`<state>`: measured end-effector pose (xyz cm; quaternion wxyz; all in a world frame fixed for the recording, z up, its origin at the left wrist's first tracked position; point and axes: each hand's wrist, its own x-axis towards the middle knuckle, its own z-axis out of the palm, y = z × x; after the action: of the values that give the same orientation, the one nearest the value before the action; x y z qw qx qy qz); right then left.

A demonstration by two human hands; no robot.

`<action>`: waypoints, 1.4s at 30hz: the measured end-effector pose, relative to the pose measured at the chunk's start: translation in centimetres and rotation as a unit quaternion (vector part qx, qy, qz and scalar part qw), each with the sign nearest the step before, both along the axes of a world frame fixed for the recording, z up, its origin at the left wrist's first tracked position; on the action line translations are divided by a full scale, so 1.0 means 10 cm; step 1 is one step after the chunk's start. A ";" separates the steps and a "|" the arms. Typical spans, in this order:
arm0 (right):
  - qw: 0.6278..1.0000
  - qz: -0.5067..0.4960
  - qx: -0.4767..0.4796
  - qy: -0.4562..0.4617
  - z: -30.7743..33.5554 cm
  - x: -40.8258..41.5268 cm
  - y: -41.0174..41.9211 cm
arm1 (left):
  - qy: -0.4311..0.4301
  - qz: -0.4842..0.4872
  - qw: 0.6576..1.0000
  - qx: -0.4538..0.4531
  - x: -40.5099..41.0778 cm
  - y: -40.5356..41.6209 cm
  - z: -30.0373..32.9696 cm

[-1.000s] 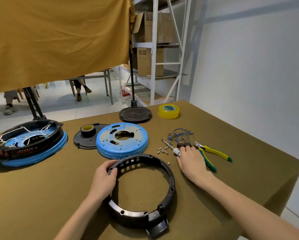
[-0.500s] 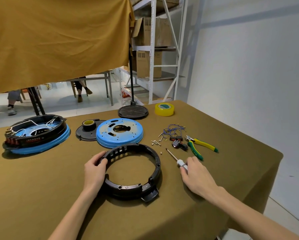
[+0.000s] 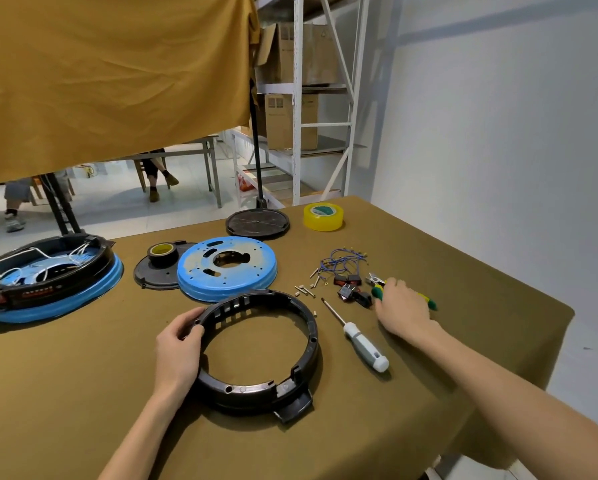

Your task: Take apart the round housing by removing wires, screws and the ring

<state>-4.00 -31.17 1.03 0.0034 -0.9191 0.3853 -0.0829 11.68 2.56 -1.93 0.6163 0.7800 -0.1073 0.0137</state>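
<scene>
Ring (image 3: 259, 351), black and flat on the table (image 3: 83, 393), lies nearest us, its tab toward us. Just beyond it sits a blue disc (image 3: 226, 271); right of it lies a screwdriver (image 3: 356, 336), tip pointing away, with loose screws (image 3: 304, 291) and blue wires (image 3: 342, 263) behind. We grip the ring's left rim with our left hand (image 3: 178, 348). Our right hand (image 3: 403, 308) rests, fingers curled, over the green-yellow pliers (image 3: 377, 285); we cannot tell whether it grips them.

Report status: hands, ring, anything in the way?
Left hand grips black ring. Right hand on pliers. Screwdriver lies beside ring, apart.
</scene>
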 end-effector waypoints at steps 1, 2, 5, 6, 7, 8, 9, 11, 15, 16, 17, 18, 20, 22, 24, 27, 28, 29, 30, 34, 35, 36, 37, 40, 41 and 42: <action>1.000 0.012 0.003 0.003 -0.02 0.00 -0.01 | -0.001 0.000 1.000 0.001 0.01 0.00 0.00; 1.000 0.019 0.007 0.004 -0.04 -0.02 0.01 | 0.000 0.000 1.000 0.001 0.01 0.00 0.00; 0.999 0.019 0.022 -0.039 -0.03 -0.17 0.10 | -0.001 -0.003 1.000 0.002 0.01 0.00 0.00; 0.997 0.020 0.029 -0.063 -0.01 -0.24 0.14 | -0.001 -0.004 1.000 0.002 0.00 0.00 0.00; 0.996 0.021 0.042 -0.079 0.01 -0.31 0.18 | 0.000 -0.005 1.000 0.002 -0.01 0.00 0.01; 0.995 0.021 0.054 -0.083 0.02 -0.39 0.23 | 0.000 -0.007 1.000 0.001 -0.01 0.01 0.02; 0.995 0.023 0.059 -0.074 0.02 -0.47 0.29 | 0.000 -0.008 1.000 0.000 -0.01 0.01 0.02; 0.998 0.029 0.051 -0.038 -0.01 -0.61 0.40 | -0.001 -0.010 1.000 0.000 -0.02 0.01 0.03; 0.996 0.065 0.054 -0.021 0.00 -0.66 0.43 | -0.001 -0.010 1.000 0.000 -0.06 0.02 0.05; 0.997 0.071 0.020 -0.019 0.02 -0.63 0.40 | -0.002 -0.009 1.000 0.004 -0.07 0.03 0.06; 0.998 0.063 -0.024 -0.005 0.05 -0.60 0.35 | -0.002 -0.010 1.000 0.009 -0.09 0.04 0.06; 0.998 0.044 -0.050 0.009 0.08 -0.58 0.31 | -0.002 -0.010 1.000 0.011 -0.10 0.05 0.07; 0.999 0.014 -0.018 0.023 0.08 -0.52 0.26 | -0.003 -0.009 1.000 0.018 -0.12 0.07 0.06; 0.999 0.021 -0.004 0.031 0.01 -0.47 0.31 | -0.007 -0.011 1.000 0.028 -0.14 0.09 0.05; 0.999 0.039 -0.015 0.018 -0.05 -0.42 0.37 | -0.005 -0.011 0.999 0.032 -0.15 0.10 0.04; 0.999 0.050 -0.005 0.011 -0.01 -0.38 0.45 | 0.009 -0.013 0.999 0.040 -0.18 0.11 0.04; 0.999 0.051 -0.007 0.012 0.01 -0.38 0.45 | 0.013 -0.015 0.999 0.041 -0.20 0.12 0.04; 0.999 0.045 -0.002 0.018 0.04 -0.38 0.47 | 0.014 -0.019 0.999 0.042 -0.21 0.14 0.04; 0.999 0.041 0.000 0.019 0.05 -0.39 0.48 | 0.014 -0.022 0.999 0.043 -0.23 0.16 0.04; 0.999 0.037 -0.009 0.029 -0.01 -0.46 0.52 | 0.006 -0.028 0.998 0.051 -0.29 0.22 0.03; 0.999 0.041 -0.008 0.024 -0.03 -0.47 0.54 | 0.006 -0.027 0.998 0.051 -0.30 0.22 0.03; 0.999 0.048 -0.010 0.018 -0.05 -0.47 0.53 | 0.004 -0.027 0.998 0.052 -0.31 0.22 0.04; 0.998 0.057 -0.007 0.012 -0.05 -0.46 0.54 | 0.000 -0.025 0.998 0.053 -0.32 0.22 0.04; 0.996 0.083 0.012 -0.006 -0.03 -0.38 0.52 | -0.003 -0.023 0.998 0.057 -0.34 0.21 0.05; 0.996 0.086 0.024 -0.011 0.00 -0.37 0.55 | -0.003 -0.023 0.998 0.059 -0.34 0.21 0.05; 0.996 0.083 0.029 -0.007 -0.01 -0.35 0.55 | -0.002 -0.022 0.998 0.059 -0.34 0.21 0.06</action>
<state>-7.48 -25.64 0.96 0.0397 -0.9467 0.3103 -0.0773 8.24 4.69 -1.35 0.5688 0.8127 -0.1262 -0.0045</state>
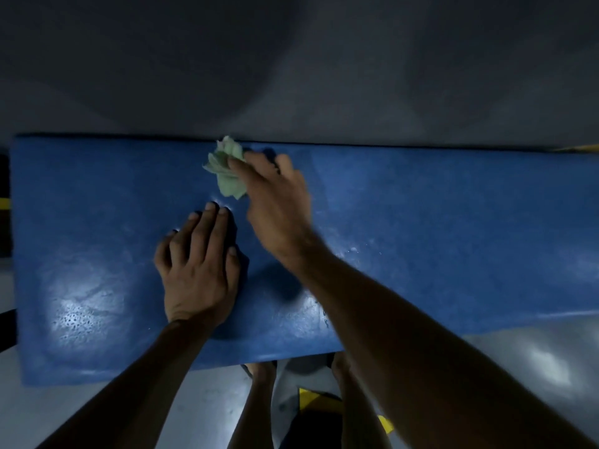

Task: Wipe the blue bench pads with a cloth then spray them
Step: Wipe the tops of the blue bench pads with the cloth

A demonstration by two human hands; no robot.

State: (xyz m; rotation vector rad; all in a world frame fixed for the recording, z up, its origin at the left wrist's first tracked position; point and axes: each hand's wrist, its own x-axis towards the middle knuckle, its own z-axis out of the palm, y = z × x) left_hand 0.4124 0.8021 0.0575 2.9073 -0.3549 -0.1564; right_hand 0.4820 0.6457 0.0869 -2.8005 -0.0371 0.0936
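Across the dim room's grey floor [518, 367] stretches a glossy blue surface [437, 228]. Near its far edge, the right hand [275, 202] has fingers clamped on a crumpled green cloth [228, 171]. Left hand [197, 270] rests flat beside it, fingers spread.

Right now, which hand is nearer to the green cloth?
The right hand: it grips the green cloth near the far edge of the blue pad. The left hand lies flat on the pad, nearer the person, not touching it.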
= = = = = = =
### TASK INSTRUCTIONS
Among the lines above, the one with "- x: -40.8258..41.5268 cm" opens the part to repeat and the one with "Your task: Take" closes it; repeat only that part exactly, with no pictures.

### EXERCISE ANSWER
  - x: -40.8258..41.5268 cm
  - y: -41.0174..41.9211 cm
arm1 (left):
  - qy: -0.4311..0.4301
  - qz: -0.4842..0.4872
  - qw: 0.6576..1.0000
  - qx: -0.4538..0.4531
  - x: -40.5099..41.0778 cm
  - y: -40.5356..41.6209 cm
  - z: -30.0373..32.9696 cm

[-1.000s] 
[-0.500s] 
[+0.000s] 

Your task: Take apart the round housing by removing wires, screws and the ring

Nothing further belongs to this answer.